_Task details:_
What lines below contain the word "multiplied"? Please pull each one out.

■ ■ ■ ■

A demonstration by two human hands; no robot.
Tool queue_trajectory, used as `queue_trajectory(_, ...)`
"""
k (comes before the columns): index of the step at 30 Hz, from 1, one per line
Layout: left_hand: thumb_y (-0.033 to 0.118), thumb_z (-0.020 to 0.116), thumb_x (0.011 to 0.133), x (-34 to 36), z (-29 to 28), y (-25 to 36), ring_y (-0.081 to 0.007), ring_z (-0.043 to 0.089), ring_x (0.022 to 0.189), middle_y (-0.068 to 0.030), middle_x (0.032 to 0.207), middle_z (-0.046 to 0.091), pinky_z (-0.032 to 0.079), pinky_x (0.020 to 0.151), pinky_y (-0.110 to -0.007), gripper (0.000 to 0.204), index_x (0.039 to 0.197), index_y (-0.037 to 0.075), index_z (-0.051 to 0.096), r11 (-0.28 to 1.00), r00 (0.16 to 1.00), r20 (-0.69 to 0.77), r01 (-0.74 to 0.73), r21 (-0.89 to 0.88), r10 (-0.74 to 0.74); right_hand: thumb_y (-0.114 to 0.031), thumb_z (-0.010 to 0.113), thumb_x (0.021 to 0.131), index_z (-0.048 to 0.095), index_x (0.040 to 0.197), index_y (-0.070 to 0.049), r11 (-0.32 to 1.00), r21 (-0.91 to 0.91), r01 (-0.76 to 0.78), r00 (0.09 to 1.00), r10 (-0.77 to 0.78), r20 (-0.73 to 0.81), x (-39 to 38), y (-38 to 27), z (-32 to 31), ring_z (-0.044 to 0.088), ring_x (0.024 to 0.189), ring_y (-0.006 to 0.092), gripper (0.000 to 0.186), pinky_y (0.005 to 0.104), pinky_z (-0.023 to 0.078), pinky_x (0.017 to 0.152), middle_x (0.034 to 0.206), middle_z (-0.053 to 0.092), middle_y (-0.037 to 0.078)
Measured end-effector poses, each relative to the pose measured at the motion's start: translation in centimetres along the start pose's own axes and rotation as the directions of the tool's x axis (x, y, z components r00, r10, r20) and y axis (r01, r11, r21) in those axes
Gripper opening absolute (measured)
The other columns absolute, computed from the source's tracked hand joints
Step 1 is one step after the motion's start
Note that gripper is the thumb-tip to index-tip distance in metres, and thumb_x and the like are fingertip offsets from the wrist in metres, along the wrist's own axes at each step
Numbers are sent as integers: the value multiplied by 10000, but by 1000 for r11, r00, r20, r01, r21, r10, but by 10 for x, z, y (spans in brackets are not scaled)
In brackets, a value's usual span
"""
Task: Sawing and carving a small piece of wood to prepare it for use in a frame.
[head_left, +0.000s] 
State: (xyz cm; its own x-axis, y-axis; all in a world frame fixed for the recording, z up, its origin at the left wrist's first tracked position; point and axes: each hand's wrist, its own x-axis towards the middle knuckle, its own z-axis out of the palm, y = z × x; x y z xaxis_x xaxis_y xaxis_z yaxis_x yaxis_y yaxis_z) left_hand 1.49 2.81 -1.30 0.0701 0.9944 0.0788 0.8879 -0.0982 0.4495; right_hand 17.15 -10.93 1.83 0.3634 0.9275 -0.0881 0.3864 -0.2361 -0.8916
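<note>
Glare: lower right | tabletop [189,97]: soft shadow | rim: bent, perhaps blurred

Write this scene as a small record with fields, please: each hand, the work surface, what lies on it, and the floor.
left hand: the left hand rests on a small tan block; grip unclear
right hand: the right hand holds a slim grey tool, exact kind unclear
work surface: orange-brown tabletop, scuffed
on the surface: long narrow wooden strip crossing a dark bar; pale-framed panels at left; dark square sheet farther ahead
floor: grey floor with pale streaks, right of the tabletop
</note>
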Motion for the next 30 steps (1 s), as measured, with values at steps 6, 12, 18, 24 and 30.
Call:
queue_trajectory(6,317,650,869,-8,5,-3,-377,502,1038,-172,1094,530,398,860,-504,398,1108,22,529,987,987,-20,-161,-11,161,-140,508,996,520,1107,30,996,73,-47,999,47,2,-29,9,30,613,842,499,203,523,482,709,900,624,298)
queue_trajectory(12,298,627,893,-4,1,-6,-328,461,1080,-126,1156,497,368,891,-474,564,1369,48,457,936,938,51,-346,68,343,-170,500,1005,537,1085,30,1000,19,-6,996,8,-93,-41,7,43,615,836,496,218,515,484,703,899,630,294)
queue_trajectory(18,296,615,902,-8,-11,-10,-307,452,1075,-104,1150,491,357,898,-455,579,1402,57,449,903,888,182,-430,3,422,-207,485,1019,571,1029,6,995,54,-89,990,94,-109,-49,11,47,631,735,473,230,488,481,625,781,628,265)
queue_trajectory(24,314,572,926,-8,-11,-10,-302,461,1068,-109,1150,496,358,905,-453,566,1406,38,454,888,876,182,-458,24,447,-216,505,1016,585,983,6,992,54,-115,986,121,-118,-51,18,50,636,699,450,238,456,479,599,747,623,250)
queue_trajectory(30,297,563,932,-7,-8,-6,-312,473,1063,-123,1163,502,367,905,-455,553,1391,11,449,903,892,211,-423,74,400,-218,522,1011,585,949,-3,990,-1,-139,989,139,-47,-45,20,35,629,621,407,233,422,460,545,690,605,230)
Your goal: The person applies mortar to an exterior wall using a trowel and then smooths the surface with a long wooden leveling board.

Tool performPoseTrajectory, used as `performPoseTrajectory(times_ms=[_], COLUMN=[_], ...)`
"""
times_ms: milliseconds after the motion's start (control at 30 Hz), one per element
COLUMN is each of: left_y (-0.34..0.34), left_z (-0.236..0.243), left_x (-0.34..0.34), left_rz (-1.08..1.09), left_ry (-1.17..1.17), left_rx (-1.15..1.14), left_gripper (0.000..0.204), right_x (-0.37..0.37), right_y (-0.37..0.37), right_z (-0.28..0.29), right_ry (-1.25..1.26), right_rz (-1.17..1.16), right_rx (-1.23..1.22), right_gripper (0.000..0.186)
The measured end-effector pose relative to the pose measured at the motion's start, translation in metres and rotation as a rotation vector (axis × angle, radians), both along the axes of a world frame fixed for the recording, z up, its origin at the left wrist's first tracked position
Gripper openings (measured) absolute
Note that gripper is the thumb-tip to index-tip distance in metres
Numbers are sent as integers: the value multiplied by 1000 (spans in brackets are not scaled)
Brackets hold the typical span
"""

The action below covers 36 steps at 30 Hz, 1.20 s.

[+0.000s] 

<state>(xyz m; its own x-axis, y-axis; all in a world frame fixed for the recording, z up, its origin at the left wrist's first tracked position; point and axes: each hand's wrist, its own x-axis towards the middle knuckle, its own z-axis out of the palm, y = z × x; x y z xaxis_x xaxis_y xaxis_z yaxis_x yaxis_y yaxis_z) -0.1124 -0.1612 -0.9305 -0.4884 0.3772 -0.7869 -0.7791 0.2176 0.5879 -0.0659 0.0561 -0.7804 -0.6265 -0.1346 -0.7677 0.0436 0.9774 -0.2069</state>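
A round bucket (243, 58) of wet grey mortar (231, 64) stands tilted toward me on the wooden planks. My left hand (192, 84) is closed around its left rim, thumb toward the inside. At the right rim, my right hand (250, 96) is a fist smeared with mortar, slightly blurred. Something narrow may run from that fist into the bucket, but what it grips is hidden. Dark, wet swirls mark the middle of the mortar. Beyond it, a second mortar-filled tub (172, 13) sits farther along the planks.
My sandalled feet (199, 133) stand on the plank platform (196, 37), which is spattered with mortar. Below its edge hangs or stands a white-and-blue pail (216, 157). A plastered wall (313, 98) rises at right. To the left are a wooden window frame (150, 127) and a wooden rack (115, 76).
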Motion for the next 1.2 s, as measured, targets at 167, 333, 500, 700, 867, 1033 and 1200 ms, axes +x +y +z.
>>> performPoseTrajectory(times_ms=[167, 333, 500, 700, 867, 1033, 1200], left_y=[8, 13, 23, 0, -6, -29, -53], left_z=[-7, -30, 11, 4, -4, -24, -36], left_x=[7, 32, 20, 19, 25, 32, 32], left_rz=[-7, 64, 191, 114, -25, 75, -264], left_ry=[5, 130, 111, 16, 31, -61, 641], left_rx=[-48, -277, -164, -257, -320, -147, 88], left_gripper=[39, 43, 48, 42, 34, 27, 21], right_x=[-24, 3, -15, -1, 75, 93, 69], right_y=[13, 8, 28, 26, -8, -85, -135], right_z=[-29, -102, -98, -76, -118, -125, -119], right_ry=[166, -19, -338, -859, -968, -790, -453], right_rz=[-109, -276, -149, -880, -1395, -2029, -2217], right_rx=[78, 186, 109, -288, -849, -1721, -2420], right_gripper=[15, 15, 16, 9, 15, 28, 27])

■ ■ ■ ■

_Task response:_
Numbers are sent as integers: the value multiplied by 10000, but by 1000 for r11, r00, r20, r01, r21, r10, but by 10 for x, z, y (spans in brackets are not scaled)
Numbers are sent as integers: the value multiplied by 1000 (spans in brackets are not scaled)

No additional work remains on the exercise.